Das ist daher ein Muster von bundesweiter Relevanz und hoher gesellschaftlicher Bedeutung. Der Versuch, dieses Muster in Redaktionsstuben zu ignorieren oder zu negieren, führt zu einer grotesken Schieflage in der Nachrichtengebung. Selbst wenn das gut gemeinte Motiv dahinter steht, keine Ressentiments gegen unbescholtene Migranten zu schüren, führt dieses Vorgehen zum Gegenteil.

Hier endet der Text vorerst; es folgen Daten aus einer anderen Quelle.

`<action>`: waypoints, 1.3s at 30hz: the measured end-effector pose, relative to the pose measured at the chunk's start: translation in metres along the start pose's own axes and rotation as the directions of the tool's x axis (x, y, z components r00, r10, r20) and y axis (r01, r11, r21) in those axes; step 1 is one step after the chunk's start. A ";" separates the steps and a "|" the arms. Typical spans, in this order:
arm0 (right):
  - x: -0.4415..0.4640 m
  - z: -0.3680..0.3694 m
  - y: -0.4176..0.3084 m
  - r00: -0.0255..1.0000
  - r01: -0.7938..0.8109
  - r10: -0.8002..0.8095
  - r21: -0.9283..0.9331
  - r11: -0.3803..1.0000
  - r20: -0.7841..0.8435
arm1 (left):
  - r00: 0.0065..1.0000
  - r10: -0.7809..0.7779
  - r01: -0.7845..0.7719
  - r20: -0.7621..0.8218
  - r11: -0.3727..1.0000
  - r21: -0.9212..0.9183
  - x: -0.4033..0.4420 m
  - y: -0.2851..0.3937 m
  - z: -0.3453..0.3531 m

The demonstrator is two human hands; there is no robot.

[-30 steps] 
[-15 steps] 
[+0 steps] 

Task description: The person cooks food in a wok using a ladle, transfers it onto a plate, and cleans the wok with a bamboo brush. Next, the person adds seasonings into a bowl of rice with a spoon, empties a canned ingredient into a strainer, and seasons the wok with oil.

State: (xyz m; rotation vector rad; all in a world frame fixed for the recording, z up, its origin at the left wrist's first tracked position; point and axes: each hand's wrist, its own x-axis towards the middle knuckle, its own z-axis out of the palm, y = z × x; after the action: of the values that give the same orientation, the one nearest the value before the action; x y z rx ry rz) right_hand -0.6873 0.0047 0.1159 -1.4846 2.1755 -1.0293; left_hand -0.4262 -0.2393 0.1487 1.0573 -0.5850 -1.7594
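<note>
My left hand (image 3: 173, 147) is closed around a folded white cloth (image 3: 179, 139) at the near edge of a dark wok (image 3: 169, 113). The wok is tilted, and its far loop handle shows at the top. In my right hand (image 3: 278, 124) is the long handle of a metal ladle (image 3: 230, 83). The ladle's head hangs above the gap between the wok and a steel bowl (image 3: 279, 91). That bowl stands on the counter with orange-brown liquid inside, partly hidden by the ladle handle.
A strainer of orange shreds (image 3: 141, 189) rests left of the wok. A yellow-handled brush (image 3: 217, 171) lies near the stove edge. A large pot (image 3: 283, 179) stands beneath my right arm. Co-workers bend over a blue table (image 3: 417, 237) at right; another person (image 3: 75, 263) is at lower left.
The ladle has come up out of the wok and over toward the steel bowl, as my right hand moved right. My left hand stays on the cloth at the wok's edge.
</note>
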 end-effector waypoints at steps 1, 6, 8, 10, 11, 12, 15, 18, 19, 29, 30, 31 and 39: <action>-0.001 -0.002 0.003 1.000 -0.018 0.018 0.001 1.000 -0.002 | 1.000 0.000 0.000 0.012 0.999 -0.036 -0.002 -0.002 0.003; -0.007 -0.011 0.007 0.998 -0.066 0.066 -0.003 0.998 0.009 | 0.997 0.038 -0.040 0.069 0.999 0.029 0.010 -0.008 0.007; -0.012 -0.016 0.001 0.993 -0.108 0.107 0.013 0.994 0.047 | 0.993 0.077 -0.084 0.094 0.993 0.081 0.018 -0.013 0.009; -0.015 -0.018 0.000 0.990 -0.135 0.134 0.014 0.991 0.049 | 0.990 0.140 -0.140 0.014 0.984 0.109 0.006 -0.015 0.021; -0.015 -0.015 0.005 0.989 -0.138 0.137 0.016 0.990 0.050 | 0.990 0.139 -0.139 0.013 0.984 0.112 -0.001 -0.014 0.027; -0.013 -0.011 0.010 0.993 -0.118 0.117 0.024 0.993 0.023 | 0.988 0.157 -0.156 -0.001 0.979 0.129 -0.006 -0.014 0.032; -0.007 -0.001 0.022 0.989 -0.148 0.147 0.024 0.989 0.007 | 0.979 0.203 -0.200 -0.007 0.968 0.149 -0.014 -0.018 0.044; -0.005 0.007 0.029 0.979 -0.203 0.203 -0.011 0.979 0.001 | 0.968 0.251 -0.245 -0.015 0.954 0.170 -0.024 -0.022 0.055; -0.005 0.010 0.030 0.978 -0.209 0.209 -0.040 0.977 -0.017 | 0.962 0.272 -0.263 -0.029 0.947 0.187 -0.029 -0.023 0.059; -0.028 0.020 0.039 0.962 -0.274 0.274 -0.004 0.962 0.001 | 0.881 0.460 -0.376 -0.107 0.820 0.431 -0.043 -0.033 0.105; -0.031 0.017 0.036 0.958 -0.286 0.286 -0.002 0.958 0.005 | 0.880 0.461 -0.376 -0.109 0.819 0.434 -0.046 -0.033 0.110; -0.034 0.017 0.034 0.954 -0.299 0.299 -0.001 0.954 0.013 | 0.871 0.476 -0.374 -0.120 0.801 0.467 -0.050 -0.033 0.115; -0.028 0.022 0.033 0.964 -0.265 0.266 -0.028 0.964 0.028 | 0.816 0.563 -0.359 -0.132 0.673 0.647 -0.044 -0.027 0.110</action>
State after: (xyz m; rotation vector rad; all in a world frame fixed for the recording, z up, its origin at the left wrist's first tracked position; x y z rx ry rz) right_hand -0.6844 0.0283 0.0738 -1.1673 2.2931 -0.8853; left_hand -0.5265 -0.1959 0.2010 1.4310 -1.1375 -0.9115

Es macht politisch jene Kräfte stark, in deren Händen das Thema nicht am besten aufgehoben ist.

Spiegel Online erachtete es in etwa zeitgleich mit dem Schwertmord von Stuttgart für relevant, eine Meldung aus Ulm zu bringen. Dort hatte im Nachgang zu einem Streit wegen Lärms bei einer privaten Feier ein ortsansässiger betrunkener Anwohner einen Besucher der Feier mit zwei Schüssen aus einer Luftpistole verletzt.